The Polyglot Approach
In the humble opinion of the author of these words, there is no better choice of programming language than many of them at the same time. Quite a few hallmark books have adopted this strategy, which yields rich, diverse books, using the full strength of each chosen language and, at the same time, automatically expanding the horizons of readers.
As Steve Yegge once said,
But you should take anything a “Java programmer” tells you with a hefty grain of salt, because an “X programmer”, for any value of X, is a weak player. You have to cross-train to be a decent athlete these days. Programmers need to be fluent in multiple languages with fundamentally different “character” before they can make truly informed design decisions.
From the 1980s, come to mind “The Peter Norton Programmer’s Guide to the IBM PC” (1985), whose last chapter explains Assembler, Basic, Pascal and C. Also from that era, “Compilers: Principles, Techniques, and Tools” (1986) also known as the “Dragon Book,” by Alfred V. Aho, Monica S. Lam, Ravi Sethi, and Jeffrey D. Ullman, whose chapters show a mix of FORTRAN, C, EQN, Modula-2, and shows a compiler for a subset of Pascal as a project at the end of the book.

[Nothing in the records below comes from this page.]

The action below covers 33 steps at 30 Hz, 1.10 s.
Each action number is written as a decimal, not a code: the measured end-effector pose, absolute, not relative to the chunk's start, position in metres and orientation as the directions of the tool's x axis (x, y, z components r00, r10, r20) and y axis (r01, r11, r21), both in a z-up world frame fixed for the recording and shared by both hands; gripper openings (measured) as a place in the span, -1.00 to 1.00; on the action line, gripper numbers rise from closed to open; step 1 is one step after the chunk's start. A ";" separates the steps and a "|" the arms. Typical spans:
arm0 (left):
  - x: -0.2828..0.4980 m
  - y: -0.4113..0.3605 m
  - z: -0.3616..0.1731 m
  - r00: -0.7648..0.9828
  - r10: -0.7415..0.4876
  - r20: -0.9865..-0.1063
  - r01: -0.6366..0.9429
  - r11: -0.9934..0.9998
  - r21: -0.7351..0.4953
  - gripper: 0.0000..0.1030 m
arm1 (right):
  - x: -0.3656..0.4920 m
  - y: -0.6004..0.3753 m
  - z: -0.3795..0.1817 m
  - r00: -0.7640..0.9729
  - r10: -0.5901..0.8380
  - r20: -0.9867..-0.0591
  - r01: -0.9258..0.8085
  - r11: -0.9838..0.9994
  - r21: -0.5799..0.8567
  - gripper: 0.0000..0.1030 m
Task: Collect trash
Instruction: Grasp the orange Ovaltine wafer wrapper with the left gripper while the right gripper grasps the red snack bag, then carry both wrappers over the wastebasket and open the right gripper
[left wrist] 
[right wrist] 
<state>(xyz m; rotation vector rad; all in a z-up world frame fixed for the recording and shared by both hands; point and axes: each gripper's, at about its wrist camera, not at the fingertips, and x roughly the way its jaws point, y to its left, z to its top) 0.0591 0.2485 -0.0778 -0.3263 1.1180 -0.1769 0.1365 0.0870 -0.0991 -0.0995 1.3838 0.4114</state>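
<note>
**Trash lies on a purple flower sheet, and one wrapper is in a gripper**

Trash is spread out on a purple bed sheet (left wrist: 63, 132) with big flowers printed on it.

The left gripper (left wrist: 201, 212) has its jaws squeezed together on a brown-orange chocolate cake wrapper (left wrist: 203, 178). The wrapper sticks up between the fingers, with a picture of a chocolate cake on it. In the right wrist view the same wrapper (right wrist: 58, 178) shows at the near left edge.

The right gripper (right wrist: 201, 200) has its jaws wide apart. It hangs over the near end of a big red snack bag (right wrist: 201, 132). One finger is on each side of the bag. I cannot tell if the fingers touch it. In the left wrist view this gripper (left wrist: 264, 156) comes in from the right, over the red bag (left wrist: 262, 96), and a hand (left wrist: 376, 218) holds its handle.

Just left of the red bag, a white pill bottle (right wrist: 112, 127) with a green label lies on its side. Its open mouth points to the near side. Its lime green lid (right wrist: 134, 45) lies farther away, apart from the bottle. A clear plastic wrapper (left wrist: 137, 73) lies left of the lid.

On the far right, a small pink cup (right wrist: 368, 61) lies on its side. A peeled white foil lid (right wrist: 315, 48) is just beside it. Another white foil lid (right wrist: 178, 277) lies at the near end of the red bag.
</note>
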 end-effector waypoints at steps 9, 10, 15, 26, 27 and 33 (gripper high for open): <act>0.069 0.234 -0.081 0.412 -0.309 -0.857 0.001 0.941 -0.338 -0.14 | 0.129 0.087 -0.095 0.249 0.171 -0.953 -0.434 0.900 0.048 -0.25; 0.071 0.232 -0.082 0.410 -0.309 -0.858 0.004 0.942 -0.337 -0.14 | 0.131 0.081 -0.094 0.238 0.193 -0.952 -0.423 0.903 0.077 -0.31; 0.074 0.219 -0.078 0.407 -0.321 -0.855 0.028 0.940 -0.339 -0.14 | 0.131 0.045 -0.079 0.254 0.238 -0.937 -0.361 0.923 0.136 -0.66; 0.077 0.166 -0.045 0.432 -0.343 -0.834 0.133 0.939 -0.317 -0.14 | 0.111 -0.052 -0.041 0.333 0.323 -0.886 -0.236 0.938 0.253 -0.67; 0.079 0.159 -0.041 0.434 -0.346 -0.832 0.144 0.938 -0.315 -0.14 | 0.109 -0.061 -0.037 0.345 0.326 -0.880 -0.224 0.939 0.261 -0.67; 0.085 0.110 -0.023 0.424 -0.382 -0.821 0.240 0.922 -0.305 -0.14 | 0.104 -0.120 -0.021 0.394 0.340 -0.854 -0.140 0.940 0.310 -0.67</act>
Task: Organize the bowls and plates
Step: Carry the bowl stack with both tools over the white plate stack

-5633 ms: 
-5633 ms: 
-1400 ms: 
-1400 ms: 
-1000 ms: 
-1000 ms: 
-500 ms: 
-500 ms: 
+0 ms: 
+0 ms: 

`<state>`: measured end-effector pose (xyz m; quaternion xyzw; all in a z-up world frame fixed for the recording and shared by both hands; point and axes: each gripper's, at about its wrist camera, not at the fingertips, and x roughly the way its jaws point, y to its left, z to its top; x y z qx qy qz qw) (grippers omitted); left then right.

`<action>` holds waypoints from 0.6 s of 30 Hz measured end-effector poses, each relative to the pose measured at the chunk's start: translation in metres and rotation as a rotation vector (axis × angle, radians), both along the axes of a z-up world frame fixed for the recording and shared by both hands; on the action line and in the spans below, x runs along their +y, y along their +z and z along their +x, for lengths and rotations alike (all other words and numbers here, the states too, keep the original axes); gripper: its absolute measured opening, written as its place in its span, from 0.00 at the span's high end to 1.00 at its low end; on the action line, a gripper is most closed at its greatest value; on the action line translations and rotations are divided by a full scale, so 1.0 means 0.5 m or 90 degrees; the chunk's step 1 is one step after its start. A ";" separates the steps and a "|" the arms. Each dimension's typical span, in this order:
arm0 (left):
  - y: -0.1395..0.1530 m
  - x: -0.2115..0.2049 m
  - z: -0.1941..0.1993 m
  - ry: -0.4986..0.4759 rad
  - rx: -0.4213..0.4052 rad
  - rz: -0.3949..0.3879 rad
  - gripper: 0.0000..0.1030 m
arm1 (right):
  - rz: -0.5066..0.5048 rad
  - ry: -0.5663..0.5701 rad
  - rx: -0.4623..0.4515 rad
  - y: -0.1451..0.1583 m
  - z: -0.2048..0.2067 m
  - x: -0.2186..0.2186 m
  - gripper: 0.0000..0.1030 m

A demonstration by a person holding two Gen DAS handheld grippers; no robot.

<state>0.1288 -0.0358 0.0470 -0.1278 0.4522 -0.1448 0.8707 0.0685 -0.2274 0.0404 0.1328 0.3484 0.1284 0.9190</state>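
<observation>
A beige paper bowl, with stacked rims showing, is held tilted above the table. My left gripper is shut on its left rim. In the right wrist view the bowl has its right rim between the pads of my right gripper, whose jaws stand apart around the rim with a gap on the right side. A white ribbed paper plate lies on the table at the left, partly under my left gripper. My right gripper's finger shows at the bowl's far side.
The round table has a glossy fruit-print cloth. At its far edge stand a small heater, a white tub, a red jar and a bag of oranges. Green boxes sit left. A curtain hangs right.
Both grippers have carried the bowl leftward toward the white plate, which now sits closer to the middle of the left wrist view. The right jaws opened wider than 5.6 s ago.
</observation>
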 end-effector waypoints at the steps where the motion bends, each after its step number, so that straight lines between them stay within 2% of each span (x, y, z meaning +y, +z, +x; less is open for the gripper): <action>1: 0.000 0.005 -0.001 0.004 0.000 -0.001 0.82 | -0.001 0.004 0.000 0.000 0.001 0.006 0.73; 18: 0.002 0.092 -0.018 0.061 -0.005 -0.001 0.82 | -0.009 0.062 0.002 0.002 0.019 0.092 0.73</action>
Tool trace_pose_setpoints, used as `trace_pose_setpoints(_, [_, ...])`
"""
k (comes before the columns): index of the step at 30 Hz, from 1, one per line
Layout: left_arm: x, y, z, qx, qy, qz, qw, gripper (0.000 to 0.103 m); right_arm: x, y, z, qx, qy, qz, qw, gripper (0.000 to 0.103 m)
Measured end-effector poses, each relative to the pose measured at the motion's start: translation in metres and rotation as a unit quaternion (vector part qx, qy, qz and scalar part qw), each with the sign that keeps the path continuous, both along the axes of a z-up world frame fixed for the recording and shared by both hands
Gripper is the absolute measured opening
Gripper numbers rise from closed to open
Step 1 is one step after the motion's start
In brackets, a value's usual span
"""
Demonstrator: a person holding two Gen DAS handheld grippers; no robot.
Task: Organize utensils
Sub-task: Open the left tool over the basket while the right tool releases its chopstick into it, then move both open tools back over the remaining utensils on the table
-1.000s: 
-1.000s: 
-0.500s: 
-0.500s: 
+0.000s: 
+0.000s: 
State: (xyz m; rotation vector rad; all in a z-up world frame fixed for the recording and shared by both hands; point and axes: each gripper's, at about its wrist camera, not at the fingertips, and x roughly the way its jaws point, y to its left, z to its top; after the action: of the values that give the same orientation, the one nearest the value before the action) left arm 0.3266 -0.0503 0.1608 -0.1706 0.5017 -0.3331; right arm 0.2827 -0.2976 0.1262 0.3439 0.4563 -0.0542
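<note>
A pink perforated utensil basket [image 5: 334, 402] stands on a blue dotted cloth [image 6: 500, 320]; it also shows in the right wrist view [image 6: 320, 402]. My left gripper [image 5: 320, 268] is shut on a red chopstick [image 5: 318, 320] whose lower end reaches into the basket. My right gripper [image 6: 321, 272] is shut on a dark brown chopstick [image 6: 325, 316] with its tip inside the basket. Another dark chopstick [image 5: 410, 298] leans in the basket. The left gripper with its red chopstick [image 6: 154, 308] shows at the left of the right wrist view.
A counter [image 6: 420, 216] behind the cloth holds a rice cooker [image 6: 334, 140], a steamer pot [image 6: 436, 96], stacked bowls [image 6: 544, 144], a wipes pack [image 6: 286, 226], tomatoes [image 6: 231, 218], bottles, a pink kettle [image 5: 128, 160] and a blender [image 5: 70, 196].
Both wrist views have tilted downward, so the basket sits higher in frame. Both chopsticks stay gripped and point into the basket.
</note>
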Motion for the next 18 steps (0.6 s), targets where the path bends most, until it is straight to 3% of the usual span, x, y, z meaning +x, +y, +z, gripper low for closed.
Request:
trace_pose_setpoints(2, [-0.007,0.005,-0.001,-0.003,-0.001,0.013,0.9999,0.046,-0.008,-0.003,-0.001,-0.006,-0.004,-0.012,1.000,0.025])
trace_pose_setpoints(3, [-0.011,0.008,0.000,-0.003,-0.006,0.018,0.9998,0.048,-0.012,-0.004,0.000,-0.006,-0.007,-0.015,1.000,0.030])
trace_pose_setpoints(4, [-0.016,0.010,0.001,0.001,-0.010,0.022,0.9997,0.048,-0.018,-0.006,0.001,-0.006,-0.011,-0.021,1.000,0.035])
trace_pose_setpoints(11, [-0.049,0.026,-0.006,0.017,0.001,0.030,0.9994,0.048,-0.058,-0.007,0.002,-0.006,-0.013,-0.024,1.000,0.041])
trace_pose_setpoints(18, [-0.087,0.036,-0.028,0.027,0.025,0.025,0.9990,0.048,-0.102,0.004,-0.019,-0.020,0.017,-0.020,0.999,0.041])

More recently, “Writing Secure Code, Second Edition” (2002) by Michael Howard and David LeBlanc, illustrates common security vulnerabilities in code with examples written in C, C++, Perl, VBScript, JScript, SQL, Visual Basic.NET, and C#. The “Dinosaur Book” “Operating System Concepts, Seventh Edition” (2005) by Abraham Silberschatz, Peter B. Galvin and Greg Gagne, uses C code snippets illustrating the Win32 API, as well as Java for some higher-level concepts such as threads, file locking, and others. The widely celebrated “Working Effectively with Legacy Code” (2004) by Michael Feathers uses Java, C++ and C – the latter two, as expected, to show “legacy” code. Finally, Deitel & Deitel’s series “How to Program” feature books in C++, Java, C#, Visual Basic, and other languages.
I would like to highlight as well, although it is not a book per se, the excellent Stanford Course CS107 “Programming Paradigms” (2008) where professor Jerry Cain explains various subjects using C, Assembly, C++, Scheme and Python.
I will finish with a quote I could not agree more with, borrowed from “Code Complete (2nd edition)” (2004) by Steve McConnell, and which summarizes my thoughts in this matter:
The examples are in multiple languages because mastering more than one language is often a watershed in the career of a profesional programmer.